Wallet and Billing: Pay-As-You-Go Pricing with No Long-Term Contracts
Most call center platforms trap you into annual contracts with opaque pricing tiers, hidden fees, and usage overages that arrive as unwelcome surprises. AgentTech Dialer takes a fundamentally different approach: a wallet-based, pay-as-you-go model where you only pay for what you actually use—with complete transparency, no commitments, and the freedom to scale up or down on your own terms.
How Wallet Billing Works
Why Wallet-Based Billing Changes Everything
Traditional call center software vendors love annual contracts. They lock you in during a sales demo, then you're stuck for 12 months whether the platform works for you or not. You pay for seat licenses you might not use, minimums you might not hit, and "premium features" that should be standard.
AgentTech Dialer's wallet model flips this entirely. Your agency funds a wallet—like a prepaid account—and costs are deducted in real time as you use the platform. No invoices with mysterious line items. No overages. No surprises. Just simple, transparent, usage-based pricing that directly ties your cost to your actual call volume.
This is especially powerful when you're focused on optimizing your cost per acquisition—because you can see exactly how much you're spending on every minute of talk time, making your unit economics crystal clear.
Per-Minute and Per-Seat Pricing Explained
AgentTech Dialer uses a simple two-component pricing model that's easy to understand and predict.
The Two Components of Your Cost
Per-Minute Rate
You're charged a small per-minute rate for every connected minute of talk time.

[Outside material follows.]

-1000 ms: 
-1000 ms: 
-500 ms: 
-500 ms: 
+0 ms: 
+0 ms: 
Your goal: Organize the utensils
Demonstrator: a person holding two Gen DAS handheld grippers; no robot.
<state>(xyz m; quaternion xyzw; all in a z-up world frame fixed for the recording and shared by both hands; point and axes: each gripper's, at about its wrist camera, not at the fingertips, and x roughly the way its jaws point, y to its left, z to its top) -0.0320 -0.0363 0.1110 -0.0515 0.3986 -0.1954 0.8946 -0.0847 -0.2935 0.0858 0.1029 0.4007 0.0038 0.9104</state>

Outbound and inbound calls are billed only for the duration the call is actually connected—not ringing time, not voicemail detection time.
Per-Seat Rate
Each active agent seat incurs a daily or monthly per-seat charge. You only pay for seats that are actually active—if an agent goes on leave, deactivate their seat and stop paying instantly.
Why This Matters
During slow enrollment periods, your costs naturally decrease because you're making fewer calls and can reduce active seats. During AEP or OEP rushes, you can scale up instantly without renegotiating contracts. Your billing automatically mirrors your business activity.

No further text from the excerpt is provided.